=== Material provided ===

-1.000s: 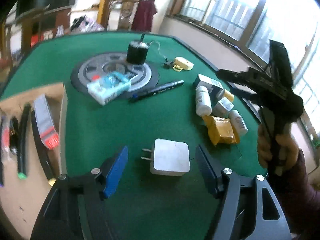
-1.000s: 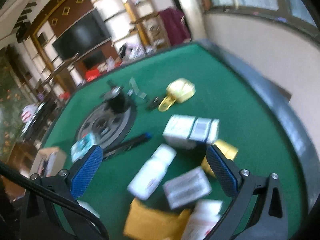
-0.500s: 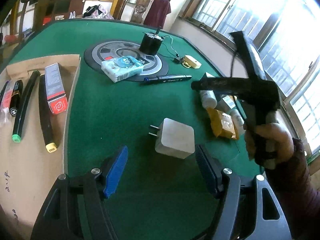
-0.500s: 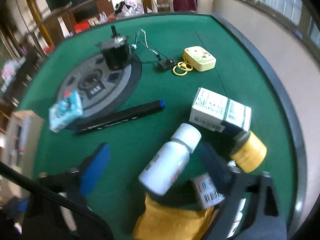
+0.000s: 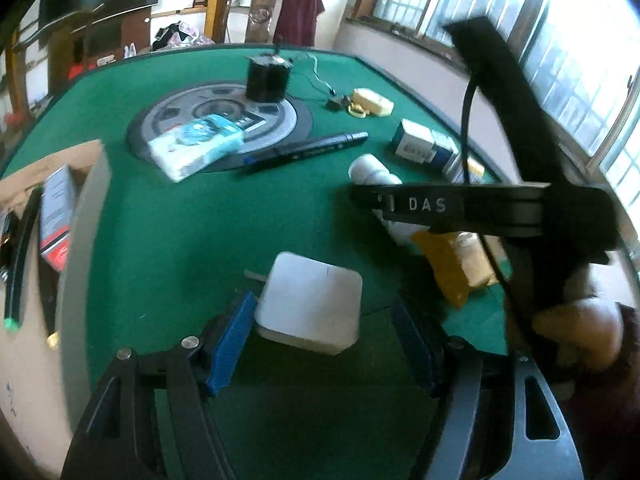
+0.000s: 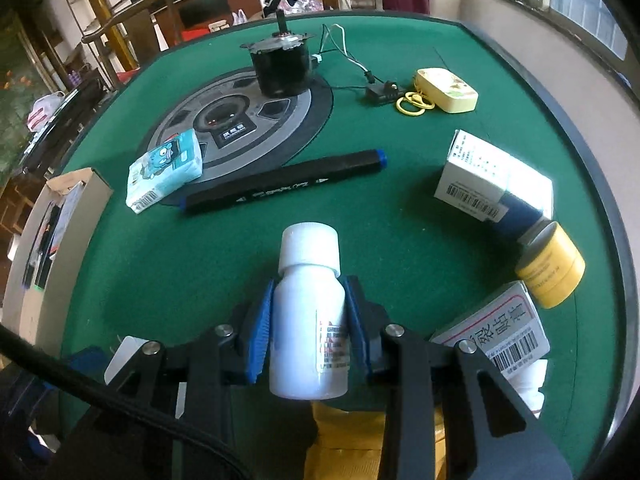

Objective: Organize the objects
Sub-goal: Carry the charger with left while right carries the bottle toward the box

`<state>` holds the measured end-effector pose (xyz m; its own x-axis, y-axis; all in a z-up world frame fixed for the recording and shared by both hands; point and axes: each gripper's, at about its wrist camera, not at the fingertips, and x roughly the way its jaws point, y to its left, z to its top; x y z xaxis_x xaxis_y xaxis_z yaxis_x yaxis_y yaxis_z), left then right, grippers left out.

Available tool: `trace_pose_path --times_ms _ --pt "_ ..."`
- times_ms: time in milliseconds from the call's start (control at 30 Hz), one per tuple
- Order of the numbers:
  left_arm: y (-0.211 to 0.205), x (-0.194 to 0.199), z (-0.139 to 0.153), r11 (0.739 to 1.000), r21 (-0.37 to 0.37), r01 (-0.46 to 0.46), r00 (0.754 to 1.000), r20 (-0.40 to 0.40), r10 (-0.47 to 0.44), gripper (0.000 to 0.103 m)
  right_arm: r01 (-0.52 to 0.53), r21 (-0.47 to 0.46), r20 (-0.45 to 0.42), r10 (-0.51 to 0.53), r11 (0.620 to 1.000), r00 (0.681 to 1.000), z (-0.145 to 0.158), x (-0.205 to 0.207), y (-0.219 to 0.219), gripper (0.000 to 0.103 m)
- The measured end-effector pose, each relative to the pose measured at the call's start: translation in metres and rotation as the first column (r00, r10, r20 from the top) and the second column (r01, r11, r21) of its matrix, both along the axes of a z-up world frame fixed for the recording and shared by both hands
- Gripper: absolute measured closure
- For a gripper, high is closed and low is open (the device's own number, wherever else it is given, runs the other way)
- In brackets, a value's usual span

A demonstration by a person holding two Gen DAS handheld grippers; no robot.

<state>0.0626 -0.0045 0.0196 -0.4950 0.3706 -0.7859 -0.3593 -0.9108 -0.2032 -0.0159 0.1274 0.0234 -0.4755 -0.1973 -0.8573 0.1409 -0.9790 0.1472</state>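
Observation:
A white charger block (image 5: 312, 308) lies on the green table (image 5: 168, 232). My left gripper (image 5: 320, 348) stands open around it: the left blue pad (image 5: 232, 340) is at the block's edge and the right pad is apart from it. In the right wrist view a white capped bottle (image 6: 308, 256) lies between the blue pads of my right gripper (image 6: 308, 328). Its jaws are closing, and both pads touch the bottle's sides. In the left wrist view the right gripper's black body partly hides that bottle (image 5: 372, 168).
A black marker (image 6: 288, 188), a tissue pack (image 6: 164, 170) and a black motor (image 6: 282, 68) lie beyond. Medicine boxes (image 6: 488, 184), a yellow jar (image 6: 550, 270) and a yellow pouch (image 5: 456, 264) crowd the right. A cardboard box (image 5: 52, 208) with pens stands at the left.
My right gripper came down over the white bottle and narrowed from wide open until its pads met it. My left gripper moved in, so the charger now sits between its fingers.

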Motion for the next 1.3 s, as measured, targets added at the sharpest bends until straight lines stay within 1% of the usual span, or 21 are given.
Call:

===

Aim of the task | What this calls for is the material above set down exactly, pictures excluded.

Reply to the exercise |
-1.000s: 
-1.000s: 
-0.500s: 
-0.500s: 
+0.000s: 
+0.000s: 

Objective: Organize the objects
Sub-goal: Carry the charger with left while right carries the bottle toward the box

`<state>` holds the measured end-effector pose (xyz m; its own x-axis, y-axis; all in a z-up world frame fixed for the recording and shared by both hands; point and axes: each gripper's, at about its wrist camera, not at the fingertips, and x roughly the way its jaws point, y to its left, z to its top; x y z xaxis_x xaxis_y xaxis_z yaxis_x yaxis_y yaxis_z), left then right, grippers left out.

Available tool: `trace_pose_path --times_ms _ --pt "_ ..."`
- times_ms: time in milliseconds from the call's start (control at 30 Hz), one per tuple
- Order of the numbers:
  left_arm: y (-0.211 to 0.205), x (-0.194 to 0.199), z (-0.139 to 0.153), r11 (0.739 to 1.000), r21 (-0.37 to 0.37), r01 (-0.46 to 0.46), r00 (0.754 to 1.000), r20 (-0.40 to 0.40), r10 (-0.47 to 0.44), gripper (0.000 to 0.103 m)
  right_arm: r01 (-0.52 to 0.53), r21 (-0.47 to 0.46), r20 (-0.45 to 0.42), r10 (-0.51 to 0.53), r11 (0.620 to 1.000), r00 (0.681 to 1.000), z (-0.145 to 0.158), x (-0.205 to 0.207), y (-0.219 to 0.219), gripper (0.000 to 0.103 m)
- The measured end-effector pose, each relative to the pose measured at the call's start: translation in metres and rotation as the first column (r00, r10, r20 from the top) and the second column (r01, r11, r21) of its matrix, both along the axes of a z-up world frame fixed for the recording and shared by both hands
- Gripper: absolute measured closure
- For a gripper, high is closed and low is open (the device's own number, wherever else it is given, runs the other way)
- In brackets, a value's usual span

A demonstration by a person holding two Gen DAS handheld grippers; no robot.

<state>0.0626 -0.0045 0.0196 -0.4950 0.3706 -0.7859 -0.3593 -0.9108 -0.2032 -0.0159 0.1274 0.0234 -0.4755 -0.1973 -0.8573 0.1409 -0.9790 0.1472</state>
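Observation:
A white charger block (image 5: 312, 308) lies on the green table (image 5: 168, 232). My left gripper (image 5: 320, 348) stands open around it: the left blue pad (image 5: 232, 340) is at the block's edge and the right pad is apart from it. In the right wrist view a white capped bottle (image 6: 308, 256) lies between the blue pads of my right gripper (image 6: 308, 328). Its jaws are closing, and both pads touch the bottle's sides. In the left wrist view the right gripper's black body partly hides that bottle (image 5: 372, 168).
A black marker (image 6: 288, 188), a tissue pack (image 6: 164, 170) and a black motor (image 6: 282, 68) lie beyond. Medicine boxes (image 6: 488, 184), a yellow jar (image 6: 550, 270) and a yellow pouch (image 5: 456, 264) crowd the right. A cardboard box (image 5: 52, 208) with pens stands at the left.
My right gripper came down over the white bottle and narrowed from wide open until its pads met it. My left gripper moved in, so the charger now sits between its fingers.
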
Motion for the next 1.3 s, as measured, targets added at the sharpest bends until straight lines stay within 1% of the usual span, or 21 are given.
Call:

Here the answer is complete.